Later in life he was still experimenting. His friend and fellow musician Jack Evan Johnson said Mr. Nelson was especially proud of “The Veebles,” a whimsical five-track concept album released on cassette in 2016 that had an otherworldly sound and theme.
“It’s about a race of people from another planet,” he told The Las Vegas Sun in 1996, when the long-running project was just beginning to take shape. “They’re going to take over the Earth and leave us nothing to do but dance, sing and tell stupid jokes.”
Sander Lloyd Nelson was born on December 1, 1938, in Santa Monica, California, to Lloyd and Lydia Nelson.
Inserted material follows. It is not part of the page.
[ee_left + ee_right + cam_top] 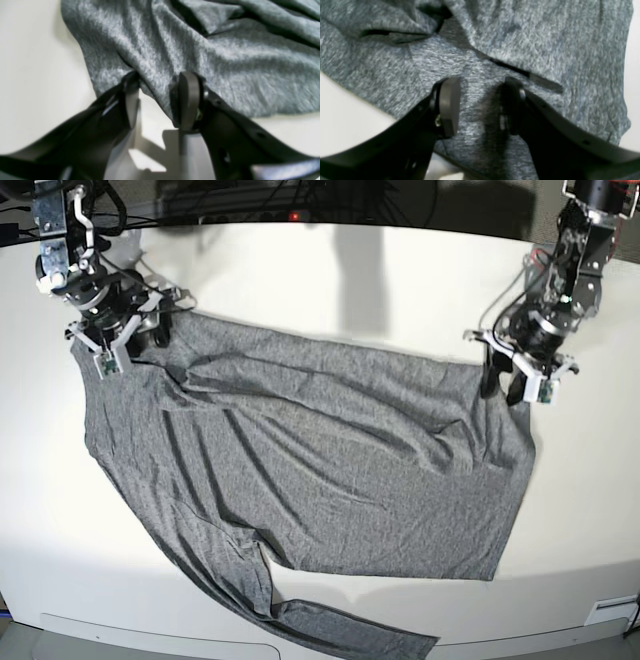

His father was a projectionist at Universal Studios.
“My parents had those roaring parties with Glenn Miller records,” he told LA Weekly, “and the sound of that had to sound like dope to me — I had to hear those records.”
He was especially interested in drumming and he started playing in high school.
“I thought piano was too complicated and I should take lessons and learn to read music,” he said. “Drums allowed me to play right away.”
He said he once played in a band with a teenage guitarist named Phil Spector, who later became a famous and then infamous producer; mr. Spector got Mr. Nelson to play drums on “To Know Him Is to Love Him,” a 1958 hit for Mr. Spector, the Teddy Bears.
He also played on “Alley Oop,” a 1960s novelty hit for the Hollywood Argyles about a comic strip caveman, but not on drums. When Gary S. Paxton, who recorded the song with a group of studio musicians, told the story to The Chicago Sun-Times in 1997, Mr. Nelson a last minute addition.
“We already had a drummer,” Mr. Paxton said, “so Nelson played trash cans and backed up screams.”
Over the years, other musicians have listened to Mr. Nelson cited as a major influence; one was Steven Tyler, who started out as a drummer before rising to fame as the vocalist for Aerosmith. In a 1997 interview with The San Diego Union-Tribune, Mr. Tyler remembers that as a child he tried to use one of Mr. Imitate Nelson’s riffs.
“I played that until my little rubber drum pad wore out,” he said. “I’ve been through the first two Sandy Nelson albums.”
Mr. Nelson acknowledged that he had not handled his early success well.
“I spent most of my money on women and whiskey and just wasted the rest,” he told The Review-Journal.
In addition to his son, he leaves behind a daughter, Lisa Nelson.
Mr. Nelson settled in Boulder City, Nev. in about 1987. and became a colorful local draw, running a pirate radio station out of his home for about seven years before the FCC shut it down, Mr Johnson said. And then there was the cave.
Mr. Nelson had a lifelong love of underground spaces, and in Boulder City, he began digging his own cave in his backyard with a coffee pot and pickaxe. The project took him 12 years.
“I got a ‘cave tour’ once,” Mr Johnson said by email, “and it was quite a bit, even precarious – dug out at a very steep angle in the hard desert soil, with no support of any kind and just enough space to crawl in until the chamber opened at the bottom.”
“He had an electric keyboard down there,” he added.
mr. Nelson told The Las Vegas Sun that he loved relaxing in his backyard cave.
“It’s a place to cool off,” he said.
“I’m going in without my leg,” he added. “There’s more space.”